··· DATA FOR ANALYSIS ···
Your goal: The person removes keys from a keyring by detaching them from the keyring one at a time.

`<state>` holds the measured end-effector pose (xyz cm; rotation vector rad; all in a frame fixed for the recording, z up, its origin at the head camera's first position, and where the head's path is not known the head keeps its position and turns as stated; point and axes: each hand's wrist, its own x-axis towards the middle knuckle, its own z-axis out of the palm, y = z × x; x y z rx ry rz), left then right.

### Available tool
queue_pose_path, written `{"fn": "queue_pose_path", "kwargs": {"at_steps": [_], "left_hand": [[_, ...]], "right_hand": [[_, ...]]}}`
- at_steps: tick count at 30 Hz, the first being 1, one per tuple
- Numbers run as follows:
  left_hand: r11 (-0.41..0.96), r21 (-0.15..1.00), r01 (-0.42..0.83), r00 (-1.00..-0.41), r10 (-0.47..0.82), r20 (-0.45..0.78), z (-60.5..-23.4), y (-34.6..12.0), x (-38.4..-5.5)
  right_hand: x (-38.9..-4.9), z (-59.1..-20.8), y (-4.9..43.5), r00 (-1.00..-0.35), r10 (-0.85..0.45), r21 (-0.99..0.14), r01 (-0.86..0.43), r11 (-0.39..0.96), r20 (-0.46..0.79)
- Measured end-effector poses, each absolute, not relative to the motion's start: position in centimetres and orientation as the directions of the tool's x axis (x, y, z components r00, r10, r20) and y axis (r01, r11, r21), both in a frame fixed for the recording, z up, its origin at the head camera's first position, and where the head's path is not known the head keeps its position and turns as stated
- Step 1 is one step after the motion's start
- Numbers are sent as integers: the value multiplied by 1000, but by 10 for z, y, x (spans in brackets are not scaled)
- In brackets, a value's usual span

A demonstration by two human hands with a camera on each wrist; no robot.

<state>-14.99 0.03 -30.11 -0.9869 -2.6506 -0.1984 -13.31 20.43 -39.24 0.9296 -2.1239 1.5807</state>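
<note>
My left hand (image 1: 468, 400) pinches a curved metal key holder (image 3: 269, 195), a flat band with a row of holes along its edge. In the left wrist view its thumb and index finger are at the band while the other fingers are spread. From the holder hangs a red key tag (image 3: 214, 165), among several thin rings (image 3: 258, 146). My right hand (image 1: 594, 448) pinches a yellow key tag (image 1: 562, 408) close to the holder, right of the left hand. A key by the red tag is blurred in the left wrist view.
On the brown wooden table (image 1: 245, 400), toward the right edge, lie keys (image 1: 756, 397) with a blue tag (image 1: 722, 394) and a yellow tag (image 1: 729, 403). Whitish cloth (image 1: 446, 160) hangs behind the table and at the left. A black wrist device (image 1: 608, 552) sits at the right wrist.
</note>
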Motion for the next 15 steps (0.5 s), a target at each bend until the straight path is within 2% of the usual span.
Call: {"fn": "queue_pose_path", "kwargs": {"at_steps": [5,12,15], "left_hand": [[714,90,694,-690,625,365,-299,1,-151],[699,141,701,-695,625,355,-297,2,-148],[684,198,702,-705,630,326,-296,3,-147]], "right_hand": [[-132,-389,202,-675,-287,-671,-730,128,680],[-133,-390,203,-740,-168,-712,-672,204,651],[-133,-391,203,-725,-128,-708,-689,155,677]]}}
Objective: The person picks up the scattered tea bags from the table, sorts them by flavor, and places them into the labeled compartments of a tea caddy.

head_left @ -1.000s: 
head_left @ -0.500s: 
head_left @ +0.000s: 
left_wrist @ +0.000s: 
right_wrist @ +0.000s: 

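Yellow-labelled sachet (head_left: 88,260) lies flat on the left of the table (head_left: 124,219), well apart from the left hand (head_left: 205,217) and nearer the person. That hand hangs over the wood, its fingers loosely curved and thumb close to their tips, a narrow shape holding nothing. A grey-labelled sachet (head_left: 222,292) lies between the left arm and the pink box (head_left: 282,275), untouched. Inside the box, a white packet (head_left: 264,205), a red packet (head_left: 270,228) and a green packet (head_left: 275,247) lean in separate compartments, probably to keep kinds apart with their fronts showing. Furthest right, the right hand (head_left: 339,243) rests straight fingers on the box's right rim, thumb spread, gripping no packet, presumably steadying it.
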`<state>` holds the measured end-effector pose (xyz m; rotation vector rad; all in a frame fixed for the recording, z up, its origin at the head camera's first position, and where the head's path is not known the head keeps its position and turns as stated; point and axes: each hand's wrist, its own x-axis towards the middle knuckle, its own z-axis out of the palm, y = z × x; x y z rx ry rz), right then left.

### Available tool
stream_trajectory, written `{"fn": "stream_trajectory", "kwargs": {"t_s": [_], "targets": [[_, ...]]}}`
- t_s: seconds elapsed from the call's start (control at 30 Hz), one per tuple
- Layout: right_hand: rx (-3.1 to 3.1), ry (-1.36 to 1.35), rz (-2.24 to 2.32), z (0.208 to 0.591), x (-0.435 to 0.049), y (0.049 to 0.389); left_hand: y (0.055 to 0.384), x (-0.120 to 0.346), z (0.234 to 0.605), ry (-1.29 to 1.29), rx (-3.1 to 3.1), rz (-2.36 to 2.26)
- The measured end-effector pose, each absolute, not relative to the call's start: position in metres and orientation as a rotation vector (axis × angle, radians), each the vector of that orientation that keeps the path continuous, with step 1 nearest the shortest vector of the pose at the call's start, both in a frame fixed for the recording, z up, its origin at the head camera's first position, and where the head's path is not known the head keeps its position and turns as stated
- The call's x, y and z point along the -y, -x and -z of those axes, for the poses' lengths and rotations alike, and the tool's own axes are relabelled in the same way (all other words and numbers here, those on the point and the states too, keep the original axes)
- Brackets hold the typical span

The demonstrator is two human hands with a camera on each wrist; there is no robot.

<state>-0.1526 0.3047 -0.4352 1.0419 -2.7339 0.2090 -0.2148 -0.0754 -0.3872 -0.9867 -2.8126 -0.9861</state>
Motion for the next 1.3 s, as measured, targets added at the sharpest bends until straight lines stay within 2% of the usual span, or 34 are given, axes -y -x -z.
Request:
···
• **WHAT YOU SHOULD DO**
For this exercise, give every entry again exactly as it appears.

• **WRITTEN ANSWER**
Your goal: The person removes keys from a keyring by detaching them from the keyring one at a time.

`<state>` holds the measured end-effector pose (xyz cm; rotation vector rad; all in a frame fixed for the recording, z up, its origin at the head camera's first position, and where the head's path is not known the head keeps its position and turns as stated; point and axes: each hand's wrist, its own x-axis towards the middle knuckle, its own z-axis out of the palm, y = z × x; x y z rx ry rz), left then right.

### Available tool
queue_pose_path, written `{"fn": "queue_pose_path", "kwargs": {"at_steps": [_], "left_hand": [[_, ...]], "right_hand": [[_, ...]]}}`
- at_steps: tick count at 30 Hz, the first being 1, one per tuple
- Numbers run as follows:
  left_hand: r11 (-0.41..0.96), r21 (-0.15..1.00), r01 (-0.42..0.83), r00 (-1.00..-0.41), r10 (-0.47..0.82), r20 (-0.45..0.78), z (-60.5..-23.4), y (-34.6..12.0), x (-38.4..-5.5)
  right_hand: x (-38.9..-4.9), z (-59.1..-20.8), y (-4.9..43.5), r00 (-1.00..-0.35), r10 (-0.85..0.45), r21 (-0.99..0.14), r01 (-0.86..0.43), r11 (-0.39..0.96), r20 (-0.46..0.79)
- Measured end-effector poses, each absolute, not relative to the motion's start: position in centimetres and orientation as the directions of the tool's x axis (x, y, z components r00, r10, r20) and y axis (r01, r11, r21), both in a frame fixed for the recording, z up, its origin at the head camera's first position, and where the head's path is not known the head keeps its position and turns as stated
- Step 1 is one step after the motion's start
- Numbers are sent as integers: the value multiplied by 1000, but by 10 for z, y, x (spans in brackets are not scaled)
- In brackets, a value's usual span

A demonstration by two human hands with a camera on each wrist; no robot.

<state>-14.99 0.03 -30.11 -0.9869 -2.6506 -0.1984 -13.31 20.43 -39.24 0.9296 -2.1239 1.5807</state>
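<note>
My left hand (image 1: 468, 400) pinches a curved metal key holder (image 3: 269, 195), a flat band with a row of holes along its edge. In the left wrist view its thumb and index finger are at the band while the other fingers are spread. From the holder hangs a red key tag (image 3: 214, 165), among several thin rings (image 3: 258, 146). My right hand (image 1: 594, 448) pinches a yellow key tag (image 1: 562, 408) close to the holder, right of the left hand. A key by the red tag is blurred in the left wrist view.
On the brown wooden table (image 1: 245, 400), toward the right edge, lie keys (image 1: 756, 397) with a blue tag (image 1: 722, 394) and a yellow tag (image 1: 729, 403). Whitish cloth (image 1: 446, 160) hangs behind the table and at the left. A black wrist device (image 1: 608, 552) sits at the right wrist.
</note>
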Motion for the next 15 steps (0.5 s), a target at each bend until the straight path is within 2% of the usual span.
Call: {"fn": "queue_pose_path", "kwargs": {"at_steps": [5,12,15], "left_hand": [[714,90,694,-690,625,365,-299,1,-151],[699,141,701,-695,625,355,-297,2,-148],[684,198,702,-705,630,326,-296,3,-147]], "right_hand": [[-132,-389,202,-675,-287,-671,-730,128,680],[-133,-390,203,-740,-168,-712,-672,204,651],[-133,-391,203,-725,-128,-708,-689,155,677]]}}
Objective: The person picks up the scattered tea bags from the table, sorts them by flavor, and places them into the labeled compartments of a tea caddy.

head_left @ -1.000s: 
head_left @ -0.500s: 
head_left @ +0.000s: 
left_wrist @ +0.000s: 
right_wrist @ +0.000s: 

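Yellow-labelled sachet (head_left: 88,260) lies flat on the left of the table (head_left: 124,219), well apart from the left hand (head_left: 205,217) and nearer the person. That hand hangs over the wood, its fingers loosely curved and thumb close to their tips, a narrow shape holding nothing. A grey-labelled sachet (head_left: 222,292) lies between the left arm and the pink box (head_left: 282,275), untouched. Inside the box, a white packet (head_left: 264,205), a red packet (head_left: 270,228) and a green packet (head_left: 275,247) lean in separate compartments, probably to keep kinds apart with their fronts showing. Furthest right, the right hand (head_left: 339,243) rests straight fingers on the box's right rim, thumb spread, gripping no packet, presumably steadying it.
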`<state>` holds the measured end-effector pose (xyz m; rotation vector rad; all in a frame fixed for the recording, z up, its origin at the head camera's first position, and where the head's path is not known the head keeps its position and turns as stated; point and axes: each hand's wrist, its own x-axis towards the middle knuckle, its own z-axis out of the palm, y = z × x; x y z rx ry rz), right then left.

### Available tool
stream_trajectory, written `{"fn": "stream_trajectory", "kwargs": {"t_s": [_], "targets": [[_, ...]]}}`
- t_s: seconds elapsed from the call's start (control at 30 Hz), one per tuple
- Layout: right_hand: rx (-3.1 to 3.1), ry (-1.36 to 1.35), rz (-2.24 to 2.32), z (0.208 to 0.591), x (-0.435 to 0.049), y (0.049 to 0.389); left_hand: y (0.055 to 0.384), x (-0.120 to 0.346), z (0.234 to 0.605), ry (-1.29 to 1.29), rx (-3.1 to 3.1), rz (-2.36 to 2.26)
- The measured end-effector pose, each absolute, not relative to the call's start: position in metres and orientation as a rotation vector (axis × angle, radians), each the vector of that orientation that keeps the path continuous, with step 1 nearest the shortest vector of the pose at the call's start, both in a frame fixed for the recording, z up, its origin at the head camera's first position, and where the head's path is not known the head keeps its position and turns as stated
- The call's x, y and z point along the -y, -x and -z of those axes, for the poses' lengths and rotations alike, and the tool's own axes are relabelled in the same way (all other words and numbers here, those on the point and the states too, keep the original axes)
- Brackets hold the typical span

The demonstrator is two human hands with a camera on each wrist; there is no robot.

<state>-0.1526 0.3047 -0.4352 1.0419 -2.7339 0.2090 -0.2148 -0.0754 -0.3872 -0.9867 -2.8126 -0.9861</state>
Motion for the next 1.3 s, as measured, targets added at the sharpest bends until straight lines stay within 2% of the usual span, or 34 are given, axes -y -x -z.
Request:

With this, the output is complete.